Work item: The pictures stay out; all of the data is to be printed exactly.

=== Section Start ===

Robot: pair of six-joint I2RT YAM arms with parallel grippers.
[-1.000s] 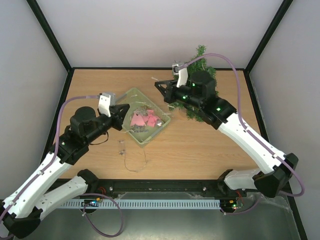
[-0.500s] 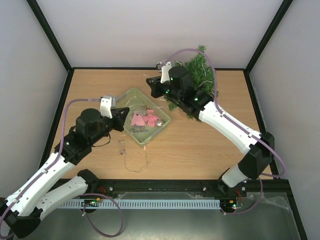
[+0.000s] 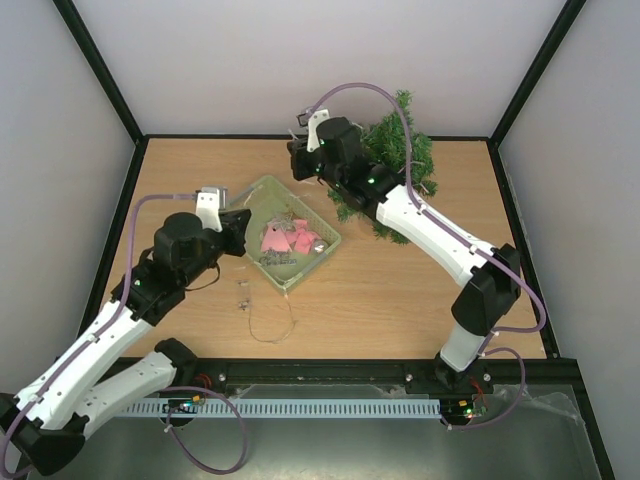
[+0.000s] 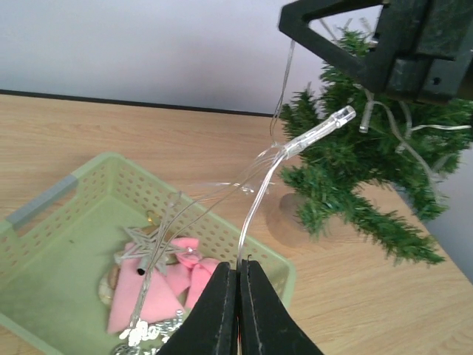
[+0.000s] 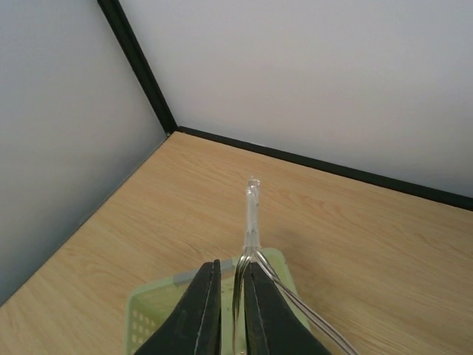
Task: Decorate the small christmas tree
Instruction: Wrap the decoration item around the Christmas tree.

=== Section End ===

Completed exercise:
Robot: pair of six-joint I2RT YAM arms with parallel grippers.
[-1.000s] 
[-0.500s] 
[+0.000s] 
[+0.000s] 
[+0.000s] 
Task: Decorate the small christmas tree
Instruction: Wrap the decoration item around the Christmas tree.

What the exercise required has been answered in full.